Equity Variables

This article explains Equity variables in Model Reef.

You will learn:

  • What an Equity variable represents.

  • How equity injections and opening equity positions are modelled.

  • How Equity affects the Balance Sheet, Cashflow and valuation metrics.

  • How Equity variables are used in transaction and fund modelling.

Equity variables record capital provided by shareholders or unit holders to the business.

1

What an Equity variable is

An Equity variable captures:

  • New equity contributions into the business.

  • Opening equity balances at the model start.

Examples:

  • Seed, Series A, B, C funding rounds.

  • Rights issues, secondary raises.

  • Capital contributions from owners in private companies.

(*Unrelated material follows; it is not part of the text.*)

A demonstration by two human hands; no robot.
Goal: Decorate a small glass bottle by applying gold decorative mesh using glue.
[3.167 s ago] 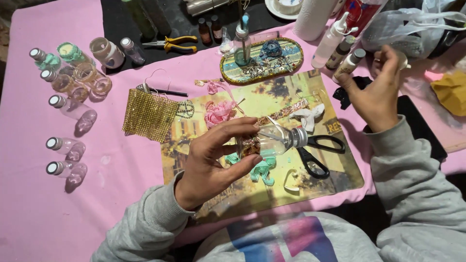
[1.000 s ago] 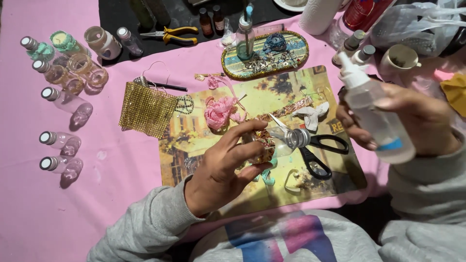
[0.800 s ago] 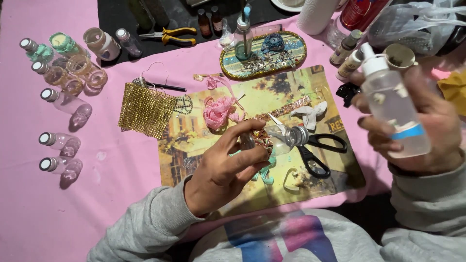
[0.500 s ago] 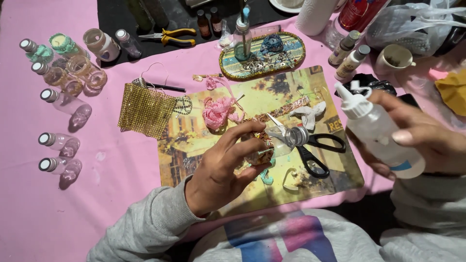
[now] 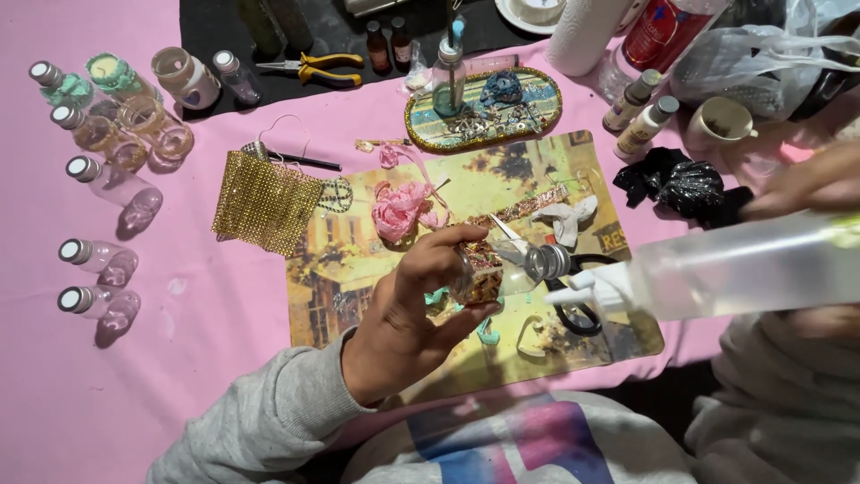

Model Reef treats all equity cash in as the same class for modelling purposes; it does not separately track share classes or dilution inside the core engine.

2

Equity variables in the Balance Sheet

In the Balance Sheet:

  • Equity injections increase Share Capital and Cash.

  • Opening equity positions are visible in the initial equity section.

  • Retained earnings are tracked separately via NPAT and dividends, not through Equity variables.

This ensures a clear separation between capital contributed by owners and profits retained in the business.

3

Equity variables in the Cashflow Statement and Cash Waterfall

In the Cashflow Statement:

  • Equity injections appear under Financing cash inflows.

  • They increase cash but do not affect P&L.

In the Cash Waterfall:

  • Equity cash in is shown in the financing section.

  • It helps reconcile the change in cash available to equity holders.

Equity outflows, such as dividends, are handled by Dividend variables, not Equity variables.

4

Equity variables and valuation

Equity variables are important for:

  • Equity IRR calculations, where the initial equity invested is compared to future free cashflows to equity.

  • Money multiple and payback, where equity in is compared to distributions and terminal value.

  • Assessing capital structure choices when combined with Liability variables.

In acquisition scenarios, the purchase price is usually modelled as an equity input with associated debt funding modelled via liabilities.

5

Limitations and scope

Model Reef does not attempt to fully model:

  • Detailed share registers.

  • Option or warrant instruments.

  • Complex equity waterfalls with multiple share classes.

These are usually handled in separate cap table tooling, while Model Reef focuses on cash and economic outcomes.